Task objective ->
Nothing in the data should be left out or altered when it is retyped.

[Data excerpt Boundary: Start]

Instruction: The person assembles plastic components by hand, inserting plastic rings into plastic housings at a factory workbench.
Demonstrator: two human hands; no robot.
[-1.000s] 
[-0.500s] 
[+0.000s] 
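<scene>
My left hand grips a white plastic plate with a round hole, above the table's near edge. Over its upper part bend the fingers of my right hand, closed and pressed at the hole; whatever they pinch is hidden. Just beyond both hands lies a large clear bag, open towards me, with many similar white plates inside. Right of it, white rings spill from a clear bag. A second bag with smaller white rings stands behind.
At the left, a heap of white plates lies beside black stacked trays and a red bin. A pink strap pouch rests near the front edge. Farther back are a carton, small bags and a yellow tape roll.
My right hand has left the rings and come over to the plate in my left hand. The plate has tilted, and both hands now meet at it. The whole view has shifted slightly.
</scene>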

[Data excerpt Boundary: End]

Answer area ->
Instruction: The person assembles plastic components by hand, inserting plastic rings into plastic housings at a factory workbench.
Demonstrator: two human hands; no robot.
[-1.000s] 
[-0.500s] 
[+0.000s] 
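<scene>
My left hand grips a white plastic plate with a round hole, above the table's near edge. Over its upper part bend the fingers of my right hand, closed and pressed at the hole; whatever they pinch is hidden. Just beyond both hands lies a large clear bag, open towards me, with many similar white plates inside. Right of it, white rings spill from a clear bag. A second bag with smaller white rings stands behind.
At the left, a heap of white plates lies beside black stacked trays and a red bin. A pink strap pouch rests near the front edge. Farther back are a carton, small bags and a yellow tape roll.
My right hand has left the rings and come over to the plate in my left hand. The plate has tilted, and both hands now meet at it. The whole view has shifted slightly.
</scene>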

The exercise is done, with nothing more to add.